> [WORK REQUEST]: Which lines run from the line with "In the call" through the line with "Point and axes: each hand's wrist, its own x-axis" in the entries below? Print them exactly, both ends included, and nothing more.

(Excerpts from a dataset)
···

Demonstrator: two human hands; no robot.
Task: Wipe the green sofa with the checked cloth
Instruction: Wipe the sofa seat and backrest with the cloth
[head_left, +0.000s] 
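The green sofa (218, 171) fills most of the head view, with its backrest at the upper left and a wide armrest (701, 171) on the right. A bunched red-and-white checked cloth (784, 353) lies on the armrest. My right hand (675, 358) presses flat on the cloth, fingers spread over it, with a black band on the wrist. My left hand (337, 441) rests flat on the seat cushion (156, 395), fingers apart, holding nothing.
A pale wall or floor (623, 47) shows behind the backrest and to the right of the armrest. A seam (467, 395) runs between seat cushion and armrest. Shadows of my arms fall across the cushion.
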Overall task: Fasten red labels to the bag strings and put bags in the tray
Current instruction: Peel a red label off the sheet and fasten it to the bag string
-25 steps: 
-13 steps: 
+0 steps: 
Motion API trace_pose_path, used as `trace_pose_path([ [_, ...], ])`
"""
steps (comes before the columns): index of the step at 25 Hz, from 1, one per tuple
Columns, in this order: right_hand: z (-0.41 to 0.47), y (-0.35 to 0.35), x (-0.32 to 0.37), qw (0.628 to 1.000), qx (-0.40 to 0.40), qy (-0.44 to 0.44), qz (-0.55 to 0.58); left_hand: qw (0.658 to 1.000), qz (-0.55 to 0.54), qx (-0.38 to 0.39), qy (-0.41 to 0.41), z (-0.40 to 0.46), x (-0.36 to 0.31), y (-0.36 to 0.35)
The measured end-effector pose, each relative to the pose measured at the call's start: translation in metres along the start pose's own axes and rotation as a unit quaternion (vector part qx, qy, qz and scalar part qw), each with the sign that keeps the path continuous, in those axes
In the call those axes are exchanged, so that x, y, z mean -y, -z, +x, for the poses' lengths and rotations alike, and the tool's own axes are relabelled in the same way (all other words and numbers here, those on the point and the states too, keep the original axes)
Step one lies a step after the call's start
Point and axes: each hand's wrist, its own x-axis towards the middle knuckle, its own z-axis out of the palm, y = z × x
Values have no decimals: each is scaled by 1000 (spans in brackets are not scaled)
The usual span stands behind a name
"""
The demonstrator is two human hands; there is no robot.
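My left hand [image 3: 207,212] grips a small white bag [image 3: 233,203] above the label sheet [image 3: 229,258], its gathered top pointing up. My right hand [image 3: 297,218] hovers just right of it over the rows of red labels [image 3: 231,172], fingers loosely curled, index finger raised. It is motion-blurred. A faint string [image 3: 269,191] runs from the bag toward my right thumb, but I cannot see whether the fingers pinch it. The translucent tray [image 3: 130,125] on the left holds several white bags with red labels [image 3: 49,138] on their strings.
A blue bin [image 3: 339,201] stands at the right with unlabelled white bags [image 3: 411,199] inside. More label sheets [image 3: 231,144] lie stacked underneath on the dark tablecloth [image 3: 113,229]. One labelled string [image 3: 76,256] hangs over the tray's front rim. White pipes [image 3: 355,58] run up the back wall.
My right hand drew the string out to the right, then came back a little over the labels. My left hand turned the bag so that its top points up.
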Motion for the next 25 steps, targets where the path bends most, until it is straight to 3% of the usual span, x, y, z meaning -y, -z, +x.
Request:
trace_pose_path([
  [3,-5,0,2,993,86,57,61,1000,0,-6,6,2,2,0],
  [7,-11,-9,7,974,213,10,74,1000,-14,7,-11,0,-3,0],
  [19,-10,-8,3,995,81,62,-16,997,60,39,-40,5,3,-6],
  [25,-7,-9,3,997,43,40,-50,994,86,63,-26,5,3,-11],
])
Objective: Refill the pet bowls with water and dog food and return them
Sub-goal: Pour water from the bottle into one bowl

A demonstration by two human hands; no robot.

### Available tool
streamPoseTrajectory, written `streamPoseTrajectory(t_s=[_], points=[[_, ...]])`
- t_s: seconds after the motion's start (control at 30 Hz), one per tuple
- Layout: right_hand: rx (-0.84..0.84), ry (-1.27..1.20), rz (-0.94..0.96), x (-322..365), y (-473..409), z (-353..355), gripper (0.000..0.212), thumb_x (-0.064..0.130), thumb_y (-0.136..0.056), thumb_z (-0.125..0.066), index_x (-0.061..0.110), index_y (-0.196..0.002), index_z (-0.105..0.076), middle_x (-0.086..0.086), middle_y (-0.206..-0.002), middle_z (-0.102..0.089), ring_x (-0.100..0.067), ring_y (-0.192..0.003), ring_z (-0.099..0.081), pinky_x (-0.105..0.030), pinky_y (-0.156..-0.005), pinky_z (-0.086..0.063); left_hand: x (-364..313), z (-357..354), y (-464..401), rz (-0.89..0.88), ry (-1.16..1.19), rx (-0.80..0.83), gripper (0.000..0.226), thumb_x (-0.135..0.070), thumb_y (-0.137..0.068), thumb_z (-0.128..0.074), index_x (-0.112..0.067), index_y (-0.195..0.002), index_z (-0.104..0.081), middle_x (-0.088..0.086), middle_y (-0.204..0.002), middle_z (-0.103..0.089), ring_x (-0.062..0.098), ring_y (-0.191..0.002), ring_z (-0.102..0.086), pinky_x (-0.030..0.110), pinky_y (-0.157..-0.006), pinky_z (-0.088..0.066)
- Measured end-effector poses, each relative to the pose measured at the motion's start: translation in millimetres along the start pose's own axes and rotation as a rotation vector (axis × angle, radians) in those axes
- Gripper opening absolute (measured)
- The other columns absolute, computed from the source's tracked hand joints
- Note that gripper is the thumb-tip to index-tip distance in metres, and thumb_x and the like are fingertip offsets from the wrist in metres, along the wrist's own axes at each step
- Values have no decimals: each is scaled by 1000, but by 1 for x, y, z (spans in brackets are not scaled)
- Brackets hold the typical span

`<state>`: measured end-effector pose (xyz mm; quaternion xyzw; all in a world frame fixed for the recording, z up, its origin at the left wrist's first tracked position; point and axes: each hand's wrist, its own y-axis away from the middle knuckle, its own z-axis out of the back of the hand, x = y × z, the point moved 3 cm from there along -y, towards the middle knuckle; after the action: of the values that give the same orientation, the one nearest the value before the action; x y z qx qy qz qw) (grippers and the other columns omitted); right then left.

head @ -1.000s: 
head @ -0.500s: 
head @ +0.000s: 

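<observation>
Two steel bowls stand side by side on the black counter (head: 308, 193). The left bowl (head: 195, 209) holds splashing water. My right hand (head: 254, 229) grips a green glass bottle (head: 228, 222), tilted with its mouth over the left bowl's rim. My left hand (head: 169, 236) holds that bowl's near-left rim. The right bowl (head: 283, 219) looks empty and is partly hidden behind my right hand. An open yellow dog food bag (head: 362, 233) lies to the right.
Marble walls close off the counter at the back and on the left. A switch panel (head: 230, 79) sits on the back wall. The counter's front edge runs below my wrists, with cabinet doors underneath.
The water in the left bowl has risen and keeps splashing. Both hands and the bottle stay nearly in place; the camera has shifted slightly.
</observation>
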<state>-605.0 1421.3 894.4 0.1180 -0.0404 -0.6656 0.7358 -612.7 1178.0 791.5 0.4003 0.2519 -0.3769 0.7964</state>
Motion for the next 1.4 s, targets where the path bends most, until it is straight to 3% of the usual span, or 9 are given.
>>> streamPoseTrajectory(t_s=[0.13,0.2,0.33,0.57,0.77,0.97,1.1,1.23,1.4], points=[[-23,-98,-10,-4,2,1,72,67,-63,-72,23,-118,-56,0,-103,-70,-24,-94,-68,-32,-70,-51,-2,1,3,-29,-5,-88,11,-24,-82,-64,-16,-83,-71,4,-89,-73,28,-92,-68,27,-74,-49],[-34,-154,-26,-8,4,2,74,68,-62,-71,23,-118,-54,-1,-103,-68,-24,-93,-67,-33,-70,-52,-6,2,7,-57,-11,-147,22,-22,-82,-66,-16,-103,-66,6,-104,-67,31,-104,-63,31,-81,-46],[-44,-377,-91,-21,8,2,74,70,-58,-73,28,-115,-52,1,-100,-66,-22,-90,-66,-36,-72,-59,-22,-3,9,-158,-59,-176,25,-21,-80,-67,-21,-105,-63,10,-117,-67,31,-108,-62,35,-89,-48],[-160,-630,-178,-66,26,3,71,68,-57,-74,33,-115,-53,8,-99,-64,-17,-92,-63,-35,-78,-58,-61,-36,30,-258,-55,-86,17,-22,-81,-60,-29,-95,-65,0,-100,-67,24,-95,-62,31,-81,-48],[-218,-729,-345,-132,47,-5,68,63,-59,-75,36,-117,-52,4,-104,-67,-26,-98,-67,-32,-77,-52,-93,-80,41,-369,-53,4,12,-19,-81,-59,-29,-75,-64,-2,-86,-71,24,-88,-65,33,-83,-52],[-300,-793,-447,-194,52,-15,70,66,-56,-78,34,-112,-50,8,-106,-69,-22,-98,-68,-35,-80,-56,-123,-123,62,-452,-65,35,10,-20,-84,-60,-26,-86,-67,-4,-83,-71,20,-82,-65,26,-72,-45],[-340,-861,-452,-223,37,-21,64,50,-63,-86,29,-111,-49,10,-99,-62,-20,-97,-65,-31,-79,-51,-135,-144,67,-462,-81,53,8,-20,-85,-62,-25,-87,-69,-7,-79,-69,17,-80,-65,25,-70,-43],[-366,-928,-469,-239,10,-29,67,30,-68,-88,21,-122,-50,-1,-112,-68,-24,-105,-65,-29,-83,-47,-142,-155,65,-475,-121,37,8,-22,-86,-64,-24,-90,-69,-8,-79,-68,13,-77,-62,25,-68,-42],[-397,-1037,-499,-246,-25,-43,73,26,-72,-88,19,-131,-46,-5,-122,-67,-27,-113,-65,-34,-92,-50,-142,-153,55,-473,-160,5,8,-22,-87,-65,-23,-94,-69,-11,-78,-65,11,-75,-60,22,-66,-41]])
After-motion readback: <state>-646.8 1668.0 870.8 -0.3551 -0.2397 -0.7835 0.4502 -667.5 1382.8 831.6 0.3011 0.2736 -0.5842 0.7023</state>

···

> [ANSWER SPACE]:
In the call those axes are exchanged, so that x, y, z mean -y, -z, +x, for the poses' lengths and rotations alike, and the tool's own axes are relabelled in the same way (all other words and numbers here, those on the point and the states too, keep the original axes)
Step one lies a step after the call's start
Point and axes: each hand's wrist, its own x-axis towards the middle knuckle, its own z-axis out of the palm, y = z × x

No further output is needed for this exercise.